I can't find pappardelle pasta anywhere. Do they sell it in regular grocery stores, or do you need to get it from a specialty store.? I'm in South Carolina and I can't find it.


----------



## kadesma (Nov 6, 2012)

LindaZ said:


> I can't find pappardelle pasta anywhere. Do they sell it in regular grocery stores, or do you need to get it from a specialty store.? I'm in South Carolina and I can't find it.

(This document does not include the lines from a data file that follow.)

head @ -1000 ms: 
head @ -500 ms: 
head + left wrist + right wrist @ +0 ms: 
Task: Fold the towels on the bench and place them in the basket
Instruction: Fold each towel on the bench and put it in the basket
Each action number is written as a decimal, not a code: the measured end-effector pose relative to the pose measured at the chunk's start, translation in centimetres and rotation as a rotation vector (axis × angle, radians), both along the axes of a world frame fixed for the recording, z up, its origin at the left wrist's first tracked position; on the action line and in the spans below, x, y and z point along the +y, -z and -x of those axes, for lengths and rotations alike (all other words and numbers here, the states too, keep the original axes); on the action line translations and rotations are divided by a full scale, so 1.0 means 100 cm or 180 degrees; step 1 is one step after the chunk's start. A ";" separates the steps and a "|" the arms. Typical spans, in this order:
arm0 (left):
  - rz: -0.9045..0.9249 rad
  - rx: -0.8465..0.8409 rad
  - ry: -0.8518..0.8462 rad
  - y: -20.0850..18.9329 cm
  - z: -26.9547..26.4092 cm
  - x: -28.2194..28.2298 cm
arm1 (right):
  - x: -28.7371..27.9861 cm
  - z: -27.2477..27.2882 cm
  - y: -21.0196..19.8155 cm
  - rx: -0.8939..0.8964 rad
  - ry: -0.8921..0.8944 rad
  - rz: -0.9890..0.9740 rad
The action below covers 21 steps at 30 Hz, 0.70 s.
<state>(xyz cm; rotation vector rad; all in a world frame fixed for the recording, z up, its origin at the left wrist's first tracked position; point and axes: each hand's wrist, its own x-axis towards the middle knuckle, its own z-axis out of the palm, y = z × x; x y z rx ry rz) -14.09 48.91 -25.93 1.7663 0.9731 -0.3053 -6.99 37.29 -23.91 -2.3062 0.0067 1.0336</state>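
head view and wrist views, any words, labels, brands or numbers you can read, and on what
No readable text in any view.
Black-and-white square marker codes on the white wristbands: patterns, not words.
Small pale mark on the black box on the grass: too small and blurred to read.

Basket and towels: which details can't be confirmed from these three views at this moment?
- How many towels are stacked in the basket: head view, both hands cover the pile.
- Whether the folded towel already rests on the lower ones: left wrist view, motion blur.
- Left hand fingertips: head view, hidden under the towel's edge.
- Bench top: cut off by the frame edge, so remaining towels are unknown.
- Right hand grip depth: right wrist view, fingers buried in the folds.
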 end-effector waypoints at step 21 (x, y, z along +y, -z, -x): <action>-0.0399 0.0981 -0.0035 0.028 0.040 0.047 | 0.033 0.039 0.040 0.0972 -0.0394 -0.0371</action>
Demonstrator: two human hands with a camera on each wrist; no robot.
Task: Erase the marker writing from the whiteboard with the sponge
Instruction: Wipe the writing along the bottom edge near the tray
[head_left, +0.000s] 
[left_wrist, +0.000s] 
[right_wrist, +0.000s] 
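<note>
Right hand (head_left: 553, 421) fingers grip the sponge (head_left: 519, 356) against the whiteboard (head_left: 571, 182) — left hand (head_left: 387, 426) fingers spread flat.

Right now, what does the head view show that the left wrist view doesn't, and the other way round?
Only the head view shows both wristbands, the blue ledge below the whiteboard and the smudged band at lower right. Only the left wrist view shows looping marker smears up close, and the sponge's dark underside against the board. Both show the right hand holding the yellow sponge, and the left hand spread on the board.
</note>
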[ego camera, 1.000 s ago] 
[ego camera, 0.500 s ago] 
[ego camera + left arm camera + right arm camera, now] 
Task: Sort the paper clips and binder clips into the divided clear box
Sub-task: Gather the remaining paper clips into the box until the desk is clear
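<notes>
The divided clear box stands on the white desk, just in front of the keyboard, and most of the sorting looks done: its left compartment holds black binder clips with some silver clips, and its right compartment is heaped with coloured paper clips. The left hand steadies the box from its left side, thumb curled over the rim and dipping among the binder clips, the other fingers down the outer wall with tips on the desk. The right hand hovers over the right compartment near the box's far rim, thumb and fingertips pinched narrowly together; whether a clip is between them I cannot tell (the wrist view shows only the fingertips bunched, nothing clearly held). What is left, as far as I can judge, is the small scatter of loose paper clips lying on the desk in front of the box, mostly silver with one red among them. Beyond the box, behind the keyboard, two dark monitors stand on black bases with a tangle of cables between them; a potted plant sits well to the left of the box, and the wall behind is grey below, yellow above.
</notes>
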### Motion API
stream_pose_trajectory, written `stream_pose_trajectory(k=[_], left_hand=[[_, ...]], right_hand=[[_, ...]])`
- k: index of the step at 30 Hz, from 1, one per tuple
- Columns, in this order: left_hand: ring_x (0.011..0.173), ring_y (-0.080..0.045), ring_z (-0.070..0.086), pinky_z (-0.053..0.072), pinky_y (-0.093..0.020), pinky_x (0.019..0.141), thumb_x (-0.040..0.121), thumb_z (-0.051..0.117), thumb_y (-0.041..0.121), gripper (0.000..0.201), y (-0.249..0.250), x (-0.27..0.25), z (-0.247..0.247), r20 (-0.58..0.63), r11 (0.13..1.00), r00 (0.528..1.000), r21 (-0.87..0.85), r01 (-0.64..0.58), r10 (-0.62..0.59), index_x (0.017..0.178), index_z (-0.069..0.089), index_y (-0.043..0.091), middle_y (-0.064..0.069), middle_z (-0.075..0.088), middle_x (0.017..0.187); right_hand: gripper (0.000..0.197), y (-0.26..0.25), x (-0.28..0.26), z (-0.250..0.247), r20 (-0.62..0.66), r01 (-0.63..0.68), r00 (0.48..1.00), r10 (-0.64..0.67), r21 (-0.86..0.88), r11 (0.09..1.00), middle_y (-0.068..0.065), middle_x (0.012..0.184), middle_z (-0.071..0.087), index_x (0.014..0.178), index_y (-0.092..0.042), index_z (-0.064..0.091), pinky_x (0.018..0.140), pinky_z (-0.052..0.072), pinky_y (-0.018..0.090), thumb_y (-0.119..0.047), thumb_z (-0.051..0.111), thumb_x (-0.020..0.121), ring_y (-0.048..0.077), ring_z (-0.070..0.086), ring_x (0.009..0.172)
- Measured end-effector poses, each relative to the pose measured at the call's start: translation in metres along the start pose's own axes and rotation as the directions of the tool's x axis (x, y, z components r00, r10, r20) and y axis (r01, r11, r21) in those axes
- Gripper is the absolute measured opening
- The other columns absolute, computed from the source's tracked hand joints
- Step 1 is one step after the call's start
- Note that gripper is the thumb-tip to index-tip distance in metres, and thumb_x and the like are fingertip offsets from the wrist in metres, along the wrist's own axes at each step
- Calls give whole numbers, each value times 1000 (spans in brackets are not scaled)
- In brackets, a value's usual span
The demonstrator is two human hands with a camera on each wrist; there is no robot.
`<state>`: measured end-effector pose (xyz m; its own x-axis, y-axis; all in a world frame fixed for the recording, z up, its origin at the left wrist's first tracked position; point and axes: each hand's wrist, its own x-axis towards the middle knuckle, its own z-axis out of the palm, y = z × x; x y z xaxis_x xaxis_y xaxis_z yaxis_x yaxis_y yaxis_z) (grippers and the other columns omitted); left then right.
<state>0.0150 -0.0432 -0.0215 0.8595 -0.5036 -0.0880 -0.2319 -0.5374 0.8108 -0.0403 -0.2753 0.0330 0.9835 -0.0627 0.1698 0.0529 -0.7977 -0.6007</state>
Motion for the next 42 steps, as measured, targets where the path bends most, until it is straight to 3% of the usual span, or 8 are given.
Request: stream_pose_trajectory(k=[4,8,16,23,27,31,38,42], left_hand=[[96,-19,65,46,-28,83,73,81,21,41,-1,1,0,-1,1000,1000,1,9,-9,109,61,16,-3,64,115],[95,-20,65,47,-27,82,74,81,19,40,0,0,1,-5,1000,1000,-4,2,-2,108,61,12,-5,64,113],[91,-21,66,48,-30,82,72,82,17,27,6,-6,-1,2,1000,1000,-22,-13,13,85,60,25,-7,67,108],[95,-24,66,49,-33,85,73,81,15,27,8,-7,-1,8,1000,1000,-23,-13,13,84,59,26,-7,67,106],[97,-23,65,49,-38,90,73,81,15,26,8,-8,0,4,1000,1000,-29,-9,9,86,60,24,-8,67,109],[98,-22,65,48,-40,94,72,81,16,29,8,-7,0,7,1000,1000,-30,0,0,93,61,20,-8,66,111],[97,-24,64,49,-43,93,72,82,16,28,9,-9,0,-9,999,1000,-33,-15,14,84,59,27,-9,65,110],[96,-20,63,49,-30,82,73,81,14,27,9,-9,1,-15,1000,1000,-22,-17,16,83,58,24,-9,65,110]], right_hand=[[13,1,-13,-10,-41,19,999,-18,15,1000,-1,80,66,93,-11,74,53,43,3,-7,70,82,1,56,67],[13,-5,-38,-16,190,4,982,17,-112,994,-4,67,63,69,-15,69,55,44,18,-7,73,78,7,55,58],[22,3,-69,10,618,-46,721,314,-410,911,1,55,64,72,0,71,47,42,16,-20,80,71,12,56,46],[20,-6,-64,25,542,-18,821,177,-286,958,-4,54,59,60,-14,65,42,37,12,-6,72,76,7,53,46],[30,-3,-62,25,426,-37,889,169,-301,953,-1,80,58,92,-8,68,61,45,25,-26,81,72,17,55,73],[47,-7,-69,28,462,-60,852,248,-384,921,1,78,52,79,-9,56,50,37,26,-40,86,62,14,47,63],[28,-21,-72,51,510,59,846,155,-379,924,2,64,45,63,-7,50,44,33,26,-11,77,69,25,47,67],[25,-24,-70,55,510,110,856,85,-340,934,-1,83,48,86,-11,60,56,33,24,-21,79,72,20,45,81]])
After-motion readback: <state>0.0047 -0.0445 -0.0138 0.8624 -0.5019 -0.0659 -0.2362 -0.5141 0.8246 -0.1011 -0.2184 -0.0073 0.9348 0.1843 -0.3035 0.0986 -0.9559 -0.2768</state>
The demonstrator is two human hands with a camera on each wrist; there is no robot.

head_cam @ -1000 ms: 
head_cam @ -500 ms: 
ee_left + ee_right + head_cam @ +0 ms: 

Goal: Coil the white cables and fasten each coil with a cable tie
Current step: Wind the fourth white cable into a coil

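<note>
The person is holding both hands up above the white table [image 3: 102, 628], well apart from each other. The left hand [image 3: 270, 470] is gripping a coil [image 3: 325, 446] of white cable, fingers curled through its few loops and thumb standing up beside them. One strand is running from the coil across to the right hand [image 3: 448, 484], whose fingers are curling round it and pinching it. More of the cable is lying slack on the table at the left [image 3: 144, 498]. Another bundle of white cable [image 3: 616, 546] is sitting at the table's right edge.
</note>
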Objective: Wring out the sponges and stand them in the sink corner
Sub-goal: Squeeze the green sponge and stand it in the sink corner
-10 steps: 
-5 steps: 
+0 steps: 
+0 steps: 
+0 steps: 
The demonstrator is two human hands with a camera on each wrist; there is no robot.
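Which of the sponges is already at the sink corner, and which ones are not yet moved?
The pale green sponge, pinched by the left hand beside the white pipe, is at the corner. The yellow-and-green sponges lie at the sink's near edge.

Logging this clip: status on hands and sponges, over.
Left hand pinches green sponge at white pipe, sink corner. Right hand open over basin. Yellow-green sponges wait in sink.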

 I'm in California and it's in all the stores here I'd look on line if you can't find any PM me and I'll see what we can do.
kades


----------



## Kylie1969 (Nov 6, 2012)

Lovely Kades, thank you


----------



## Snip 13 (Nov 6, 2012)

Sounds good  Walnuts are as easy to find here as chicken teeth though lol!


----------



## Kylie1969 (Nov 6, 2012)

We have loads here Snip


----------



## Snip 13 (Nov 6, 2012)

Kylie1969 said:


> We have loads here Snip


 
Lucky fish! You get them in most parts of SA but Brakpan is about a century behind 
I'll get some when I visit my sister in Pretoria.


----------



## Kylie1969 (Nov 6, 2012)

Good to know you can get them, even though I am guessing it is a bit further to go


----------



## Snip 13 (Nov 6, 2012)

Kylie1969 said:


> Good to know you can get them, even though I am guessing it is a bit further to go


 
It's about 70km from here. Not too bad but to far to drive just for nuts


----------



## larry_stewart (Nov 7, 2012)

I often see the pappardelle in the fresh pasta in the refirgerated section,
As frugal as this sounds, the other day i made some lasagna, had a bunch of left over cooked lasagna noodles so i cut them in 1/2 ( the long way) to make long thick noodles, similar ins size and shape ( with an added ruffle on the edge)


----------



## kadesma (Nov 7, 2012)

Snip 13 said:


> Sounds good  Walnuts are as easy to find here as chicken teeth though lol!


 chicken have teeth?
kades


----------



## Snip 13 (Nov 7, 2012)

kadesma said:


> chicken have teeth?
> kades


 
Yip, SA way of saying they're impossible to find


----------



## kadesma (Nov 7, 2012)

Snip 13 said:


> Yip, SA way of saying they're impossible to find


 I knows it  but thanks I think.
kades


----------



## Kylie1969 (Nov 16, 2012)

kadesma said:


> chicken have teeth?
> kades


----------